Please transcribe the lines below exactly, and leave every image behind.

------------------------

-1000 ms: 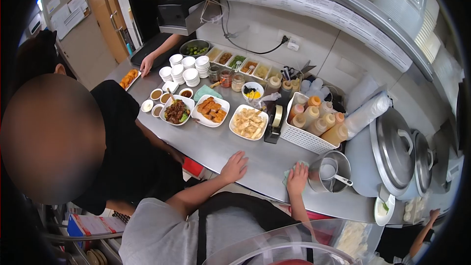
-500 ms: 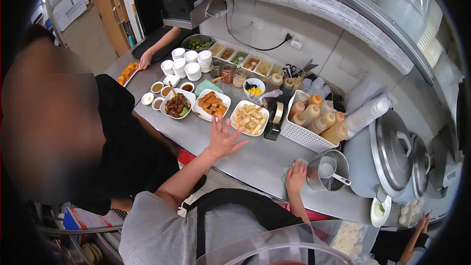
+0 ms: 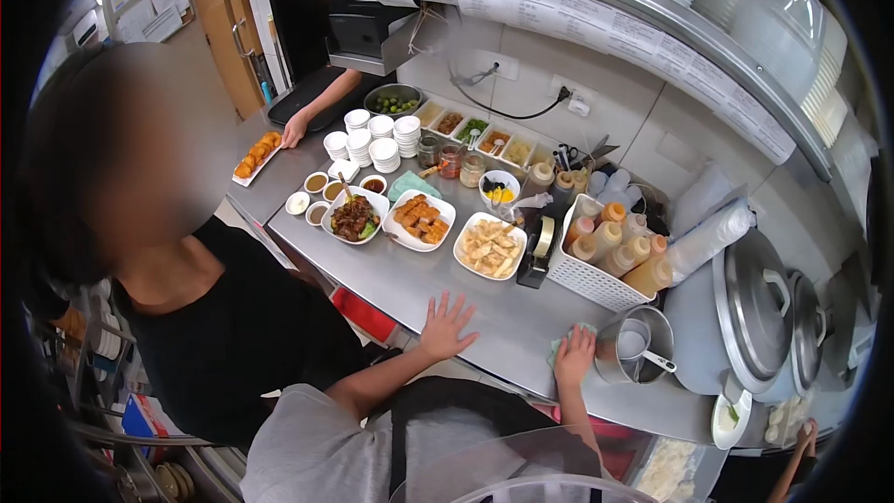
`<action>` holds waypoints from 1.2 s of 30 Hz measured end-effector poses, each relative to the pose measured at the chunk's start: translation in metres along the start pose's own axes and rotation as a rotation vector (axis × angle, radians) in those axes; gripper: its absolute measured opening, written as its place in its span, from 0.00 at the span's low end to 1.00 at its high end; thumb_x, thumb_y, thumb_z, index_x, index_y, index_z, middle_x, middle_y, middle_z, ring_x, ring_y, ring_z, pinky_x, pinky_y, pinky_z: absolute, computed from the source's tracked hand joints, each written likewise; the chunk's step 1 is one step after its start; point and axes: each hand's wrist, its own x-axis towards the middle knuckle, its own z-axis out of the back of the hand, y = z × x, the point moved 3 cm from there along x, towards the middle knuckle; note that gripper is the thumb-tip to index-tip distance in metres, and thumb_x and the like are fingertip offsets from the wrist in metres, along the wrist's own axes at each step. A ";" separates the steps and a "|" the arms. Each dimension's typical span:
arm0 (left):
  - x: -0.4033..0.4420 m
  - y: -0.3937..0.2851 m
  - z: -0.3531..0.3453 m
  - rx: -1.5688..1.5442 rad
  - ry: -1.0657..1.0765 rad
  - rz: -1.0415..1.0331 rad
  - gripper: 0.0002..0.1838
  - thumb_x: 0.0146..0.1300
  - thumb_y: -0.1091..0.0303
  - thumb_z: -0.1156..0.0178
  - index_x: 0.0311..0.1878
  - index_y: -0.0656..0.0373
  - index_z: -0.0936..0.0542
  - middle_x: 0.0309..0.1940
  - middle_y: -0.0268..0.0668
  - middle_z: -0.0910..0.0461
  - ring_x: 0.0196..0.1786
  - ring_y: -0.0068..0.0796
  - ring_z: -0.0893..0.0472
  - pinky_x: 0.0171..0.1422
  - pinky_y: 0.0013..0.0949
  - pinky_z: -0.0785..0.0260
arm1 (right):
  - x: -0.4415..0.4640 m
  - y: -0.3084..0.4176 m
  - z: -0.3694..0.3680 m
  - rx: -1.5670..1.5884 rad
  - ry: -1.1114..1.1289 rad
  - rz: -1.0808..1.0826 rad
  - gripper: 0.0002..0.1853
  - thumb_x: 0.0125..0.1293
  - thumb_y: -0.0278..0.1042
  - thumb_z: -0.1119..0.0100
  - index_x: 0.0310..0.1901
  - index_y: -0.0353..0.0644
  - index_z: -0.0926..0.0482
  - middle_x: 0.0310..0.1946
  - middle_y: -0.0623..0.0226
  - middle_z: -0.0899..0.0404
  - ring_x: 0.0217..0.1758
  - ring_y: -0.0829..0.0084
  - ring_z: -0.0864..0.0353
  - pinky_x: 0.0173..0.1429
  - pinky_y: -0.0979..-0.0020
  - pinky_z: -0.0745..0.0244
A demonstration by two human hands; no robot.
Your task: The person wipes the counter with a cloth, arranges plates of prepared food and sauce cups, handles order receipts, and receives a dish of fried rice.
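My left hand [image 3: 447,327] lies at the near edge of the steel counter [image 3: 507,331], fingers spread and nothing held. Beyond it are a white bowl of pale fried pieces [image 3: 490,247], a plate of sliced fried cutlet [image 3: 422,222] and a bowl of dark meat with greens [image 3: 355,217]. My right hand [image 3: 575,356] rests on a green cloth [image 3: 562,346], its fingers extended, just left of a metal pot [image 3: 630,345] with a white-handled scoop inside. A black tape dispenser [image 3: 537,251] stands between the pale food and the bottle basket.
A person in black [image 3: 233,326] stands at the left. Another person's hand [image 3: 294,130] touches a plate of fried pieces [image 3: 259,156]. Stacked white cups [image 3: 384,154], sauce dishes, a bottle basket [image 3: 596,281] and lidded pots [image 3: 759,307] stand on the counter.
My left hand lifted toward the food, fingers spread, then came back down to the counter edge. My right hand stayed on the cloth. The person in black has turned and shifted; the view has moved slightly.
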 end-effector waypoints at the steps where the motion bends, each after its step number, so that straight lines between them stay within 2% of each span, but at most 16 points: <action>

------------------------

Task output →
-1000 ms: 
-500 ms: 
+0 ms: 
`<action>` holds waypoints from 1.2 s of 30 Hz measured end-effector poses, each relative to the pose measured at the chunk's start: translation in metres along the start pose's own axes and rotation as a rotation vector (axis × angle, radians) in those axes; gripper: its absolute measured opening, written as its place in its span, from 0.00 at the span's low end to 1.00 at its high end; thumb_x, thumb_y, thumb_z, index_x, index_y, index_z, middle_x, middle_y, middle_z, ring_x, ring_y, ring_z, pinky_x, pinky_y, pinky_z: absolute, computed from the source's tracked hand joints, each written likewise; the chunk's step 1 is one step after its start; point and axes: each hand's wrist, its own x-axis towards the middle knuckle, its own z-axis out of the back of the hand, y = z × x, the point moved 3 cm from there along x, towards the middle knuckle; note that gripper is the thumb-tip to index-tip distance in metres, and thumb_x and the like are fingertip offsets from the wrist in metres, along the wrist's own axes at each step. A ";" separates the steps and a "|" the arms. Each dimension's typical span:
arm0 (left):
  - x: -0.4033..0.4420 m
  - y: -0.3937..0.2851 m
  - z: -0.3531..0.3453 m
  - rx: -1.5688..1.5442 rad
  - ry: -1.0657..1.0765 rad
  - rz: -1.0415..1.0331 rad
  - gripper: 0.0002..0.1838
  - thumb_x: 0.0146..0.1300
  - thumb_y: -0.1091..0.0303
  - thumb_z: -0.1156..0.0178
  - index_x: 0.0311..0.1878
  - index_y: -0.0656..0.0373
  - index_z: -0.0936..0.0542
  - middle_x: 0.0309..0.1940
  - middle_y: -0.0268..0.0668
  - middle_z: -0.0910..0.0461
  - ring_x: 0.0196..0.1786
  - ring_y: -0.0068..0.0796
  - ring_z: -0.0893..0.0472
  - pinky_x: 0.0171..0.1422
  - pinky_y: 0.0013..0.0949
  - pinky_z: -0.0785..0.0260
arm1 (right):
  - x: -0.4415..0.4640 m
  - y: -0.3084..0.4176 m
  - z: -0.3694..0.3680 m
  - rx: -1.5670..1.5884 rad
  - ry: -1.1114..1.1289 rad
  - rz: -1.0808..1.0826 rad
  - gripper: 0.0002..0.1853
  - thumb_x: 0.0125..0.1293
  - thumb_y: -0.0278..0.1042
  - thumb_z: -0.1119..0.0100
  - index_x: 0.0310..0.1901
  - index_y: -0.0353..0.0644
  - index_z: -0.0926..0.0482
  - middle_x: 0.0310..0.1946
  - middle_y: -0.0623..0.0226
  - middle_z: -0.0899..0.0404
  - ring_x: 0.0217..0.1758
  - ring_y: -0.0829..0.0084
  - ring_z: -0.0864..0.0353
  - pinky_x: 0.0173..0.1429
  - pinky_y: -0.0979..-0.0020
  - pinky_z: -0.0745..0.0244
A demonstration by two human hands; no robot.
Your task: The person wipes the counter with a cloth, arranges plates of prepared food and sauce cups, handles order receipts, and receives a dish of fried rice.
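My left hand [image 3: 447,327] lies at the near edge of the steel counter [image 3: 507,331], fingers spread and nothing held. Beyond it are a white bowl of pale fried pieces [image 3: 490,247], a plate of sliced fried cutlet [image 3: 422,222] and a bowl of dark meat with greens [image 3: 355,217]. My right hand [image 3: 575,356] rests on a green cloth [image 3: 562,346], its fingers extended, just left of a metal pot [image 3: 630,345] with a white-handled scoop inside. A black tape dispenser [image 3: 537,251] stands between the pale food and the bottle basket.
A person in black [image 3: 233,326] stands at the left. Another person's hand [image 3: 294,130] touches a plate of fried pieces [image 3: 259,156]. Stacked white cups [image 3: 384,154], sauce dishes, a bottle basket [image 3: 596,281] and lidded pots [image 3: 759,307] stand on the counter.
My left hand lifted toward the food, fingers spread, then came back down to the counter edge. My right hand stayed on the cloth. The person in black has turned and shifted; the view has moved slightly.
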 end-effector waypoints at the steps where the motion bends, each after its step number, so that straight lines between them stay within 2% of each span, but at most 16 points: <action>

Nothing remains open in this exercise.